→ DESCRIPTION OF THE TASK: Tally the lines of the records that contain the string "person", then give the total and nothing more.

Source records
+-------+
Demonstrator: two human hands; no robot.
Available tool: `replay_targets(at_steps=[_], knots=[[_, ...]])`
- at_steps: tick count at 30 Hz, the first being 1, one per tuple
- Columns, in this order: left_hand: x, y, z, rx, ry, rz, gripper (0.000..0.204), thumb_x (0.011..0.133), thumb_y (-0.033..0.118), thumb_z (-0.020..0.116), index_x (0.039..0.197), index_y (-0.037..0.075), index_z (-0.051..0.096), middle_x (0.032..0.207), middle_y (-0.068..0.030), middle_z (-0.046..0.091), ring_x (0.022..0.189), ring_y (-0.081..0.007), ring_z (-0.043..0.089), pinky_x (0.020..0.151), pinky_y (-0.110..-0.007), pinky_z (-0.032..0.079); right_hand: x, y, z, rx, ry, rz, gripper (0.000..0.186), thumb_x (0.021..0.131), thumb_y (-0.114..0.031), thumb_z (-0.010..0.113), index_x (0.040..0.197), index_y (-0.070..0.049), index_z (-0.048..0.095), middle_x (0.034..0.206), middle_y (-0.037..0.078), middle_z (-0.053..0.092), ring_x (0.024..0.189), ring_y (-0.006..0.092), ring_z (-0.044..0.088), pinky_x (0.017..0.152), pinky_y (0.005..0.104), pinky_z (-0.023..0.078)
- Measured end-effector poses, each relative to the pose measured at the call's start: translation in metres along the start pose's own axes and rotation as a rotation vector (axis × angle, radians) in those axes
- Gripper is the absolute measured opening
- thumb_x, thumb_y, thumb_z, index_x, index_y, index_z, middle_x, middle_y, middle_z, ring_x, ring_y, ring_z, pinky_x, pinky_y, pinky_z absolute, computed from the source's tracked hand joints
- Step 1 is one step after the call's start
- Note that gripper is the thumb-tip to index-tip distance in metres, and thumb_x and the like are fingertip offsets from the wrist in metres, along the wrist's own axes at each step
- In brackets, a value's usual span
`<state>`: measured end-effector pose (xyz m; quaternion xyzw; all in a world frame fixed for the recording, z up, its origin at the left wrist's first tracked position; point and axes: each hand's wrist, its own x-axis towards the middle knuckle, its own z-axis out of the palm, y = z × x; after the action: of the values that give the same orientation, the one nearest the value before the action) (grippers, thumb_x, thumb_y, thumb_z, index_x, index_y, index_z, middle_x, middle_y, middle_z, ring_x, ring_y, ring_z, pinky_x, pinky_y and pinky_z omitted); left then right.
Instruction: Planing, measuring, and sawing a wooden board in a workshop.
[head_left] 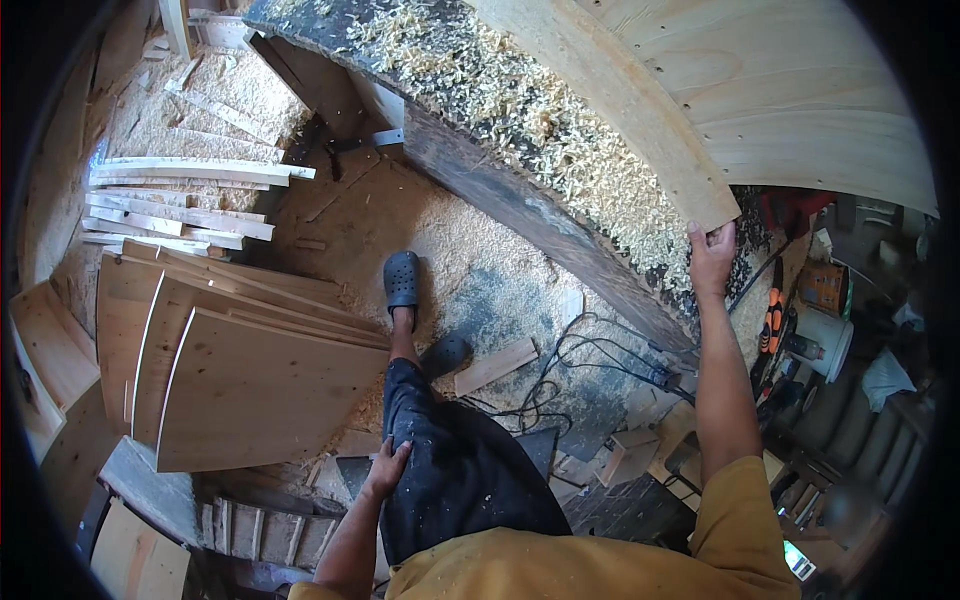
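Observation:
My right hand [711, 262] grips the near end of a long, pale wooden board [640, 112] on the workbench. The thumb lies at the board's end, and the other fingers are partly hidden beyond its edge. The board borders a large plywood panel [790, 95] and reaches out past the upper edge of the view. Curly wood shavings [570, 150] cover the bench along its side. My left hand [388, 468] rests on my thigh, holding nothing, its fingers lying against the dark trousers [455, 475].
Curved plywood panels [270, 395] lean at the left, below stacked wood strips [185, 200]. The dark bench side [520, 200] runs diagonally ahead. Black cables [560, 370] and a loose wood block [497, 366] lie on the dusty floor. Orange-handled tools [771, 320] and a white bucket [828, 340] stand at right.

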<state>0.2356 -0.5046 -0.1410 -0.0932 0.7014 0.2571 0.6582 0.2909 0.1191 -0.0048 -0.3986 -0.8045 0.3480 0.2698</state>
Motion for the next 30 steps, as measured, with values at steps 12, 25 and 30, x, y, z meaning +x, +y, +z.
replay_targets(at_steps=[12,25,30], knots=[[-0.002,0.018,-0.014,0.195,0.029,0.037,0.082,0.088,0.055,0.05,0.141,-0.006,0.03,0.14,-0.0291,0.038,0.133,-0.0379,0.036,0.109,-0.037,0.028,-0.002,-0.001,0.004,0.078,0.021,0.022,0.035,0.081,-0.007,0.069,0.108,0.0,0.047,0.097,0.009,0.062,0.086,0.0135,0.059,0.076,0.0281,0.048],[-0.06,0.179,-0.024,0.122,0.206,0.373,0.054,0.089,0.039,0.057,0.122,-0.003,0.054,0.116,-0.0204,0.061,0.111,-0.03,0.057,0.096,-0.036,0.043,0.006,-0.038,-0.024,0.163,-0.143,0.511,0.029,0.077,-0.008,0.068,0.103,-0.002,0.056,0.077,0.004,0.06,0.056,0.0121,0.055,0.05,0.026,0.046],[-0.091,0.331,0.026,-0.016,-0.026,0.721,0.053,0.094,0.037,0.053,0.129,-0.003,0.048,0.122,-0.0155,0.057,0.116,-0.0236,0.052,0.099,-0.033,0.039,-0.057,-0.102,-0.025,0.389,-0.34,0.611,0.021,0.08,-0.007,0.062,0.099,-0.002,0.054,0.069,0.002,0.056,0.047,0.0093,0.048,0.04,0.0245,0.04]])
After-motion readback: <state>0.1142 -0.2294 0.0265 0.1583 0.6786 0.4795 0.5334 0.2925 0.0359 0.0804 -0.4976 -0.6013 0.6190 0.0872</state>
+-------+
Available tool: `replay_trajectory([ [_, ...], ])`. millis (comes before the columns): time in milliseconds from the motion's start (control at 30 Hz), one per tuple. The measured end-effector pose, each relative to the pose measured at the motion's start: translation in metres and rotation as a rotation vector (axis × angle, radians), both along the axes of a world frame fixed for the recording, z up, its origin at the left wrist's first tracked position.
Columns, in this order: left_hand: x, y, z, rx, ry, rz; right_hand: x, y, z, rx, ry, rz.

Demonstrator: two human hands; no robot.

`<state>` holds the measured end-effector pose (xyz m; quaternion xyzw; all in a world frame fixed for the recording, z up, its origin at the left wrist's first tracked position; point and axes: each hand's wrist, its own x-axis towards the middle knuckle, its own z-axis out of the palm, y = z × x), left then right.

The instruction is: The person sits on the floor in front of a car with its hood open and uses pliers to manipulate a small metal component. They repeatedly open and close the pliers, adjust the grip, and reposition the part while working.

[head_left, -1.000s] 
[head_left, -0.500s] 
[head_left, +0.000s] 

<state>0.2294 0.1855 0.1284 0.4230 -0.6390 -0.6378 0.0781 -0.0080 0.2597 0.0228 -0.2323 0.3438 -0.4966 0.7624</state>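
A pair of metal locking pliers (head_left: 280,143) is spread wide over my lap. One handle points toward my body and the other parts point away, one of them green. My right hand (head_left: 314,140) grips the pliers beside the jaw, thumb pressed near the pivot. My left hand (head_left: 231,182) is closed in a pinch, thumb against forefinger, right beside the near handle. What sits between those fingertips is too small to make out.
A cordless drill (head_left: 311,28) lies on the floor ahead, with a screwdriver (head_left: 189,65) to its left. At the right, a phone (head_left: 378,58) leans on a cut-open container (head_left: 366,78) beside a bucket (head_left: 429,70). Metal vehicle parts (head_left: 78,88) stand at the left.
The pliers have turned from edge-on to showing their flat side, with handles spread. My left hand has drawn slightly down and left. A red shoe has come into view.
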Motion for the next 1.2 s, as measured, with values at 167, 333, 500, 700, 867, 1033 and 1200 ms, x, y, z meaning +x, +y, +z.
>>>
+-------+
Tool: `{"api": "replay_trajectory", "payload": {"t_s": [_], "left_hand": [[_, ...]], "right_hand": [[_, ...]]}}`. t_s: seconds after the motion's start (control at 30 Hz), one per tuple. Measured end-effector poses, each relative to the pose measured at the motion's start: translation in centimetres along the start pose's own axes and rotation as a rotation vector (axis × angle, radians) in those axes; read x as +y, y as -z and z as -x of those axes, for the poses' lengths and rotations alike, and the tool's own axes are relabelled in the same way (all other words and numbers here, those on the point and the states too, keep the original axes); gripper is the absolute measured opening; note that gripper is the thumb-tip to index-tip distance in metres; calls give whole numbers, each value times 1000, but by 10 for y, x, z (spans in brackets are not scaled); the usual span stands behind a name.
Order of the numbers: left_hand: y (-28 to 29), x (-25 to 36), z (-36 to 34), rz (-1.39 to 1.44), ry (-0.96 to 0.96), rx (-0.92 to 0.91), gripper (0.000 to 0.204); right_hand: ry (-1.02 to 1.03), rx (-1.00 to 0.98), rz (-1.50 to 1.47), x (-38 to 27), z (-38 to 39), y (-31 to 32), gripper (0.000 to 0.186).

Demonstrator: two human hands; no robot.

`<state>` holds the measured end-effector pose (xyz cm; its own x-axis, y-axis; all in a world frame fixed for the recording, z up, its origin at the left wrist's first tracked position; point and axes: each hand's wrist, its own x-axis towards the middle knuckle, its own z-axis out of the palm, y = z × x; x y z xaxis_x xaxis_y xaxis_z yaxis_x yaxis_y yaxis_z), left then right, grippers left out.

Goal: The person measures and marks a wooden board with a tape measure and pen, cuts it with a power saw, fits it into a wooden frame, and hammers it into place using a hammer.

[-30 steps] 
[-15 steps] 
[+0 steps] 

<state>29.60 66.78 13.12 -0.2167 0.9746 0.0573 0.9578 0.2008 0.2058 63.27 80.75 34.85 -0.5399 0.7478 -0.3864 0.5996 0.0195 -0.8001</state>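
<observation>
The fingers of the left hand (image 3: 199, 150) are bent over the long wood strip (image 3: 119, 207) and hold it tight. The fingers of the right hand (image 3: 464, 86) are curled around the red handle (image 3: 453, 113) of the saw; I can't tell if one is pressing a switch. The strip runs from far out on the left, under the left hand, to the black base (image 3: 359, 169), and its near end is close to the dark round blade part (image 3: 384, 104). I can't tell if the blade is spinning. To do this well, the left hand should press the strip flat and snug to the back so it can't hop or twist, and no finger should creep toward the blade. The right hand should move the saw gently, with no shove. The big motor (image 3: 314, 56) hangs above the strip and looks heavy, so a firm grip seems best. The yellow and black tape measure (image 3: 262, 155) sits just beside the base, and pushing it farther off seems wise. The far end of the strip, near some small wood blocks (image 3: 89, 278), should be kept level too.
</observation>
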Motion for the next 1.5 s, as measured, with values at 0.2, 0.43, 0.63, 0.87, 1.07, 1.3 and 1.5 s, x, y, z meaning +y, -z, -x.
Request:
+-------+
→ SOLUTION TO THE EXERCISE: 2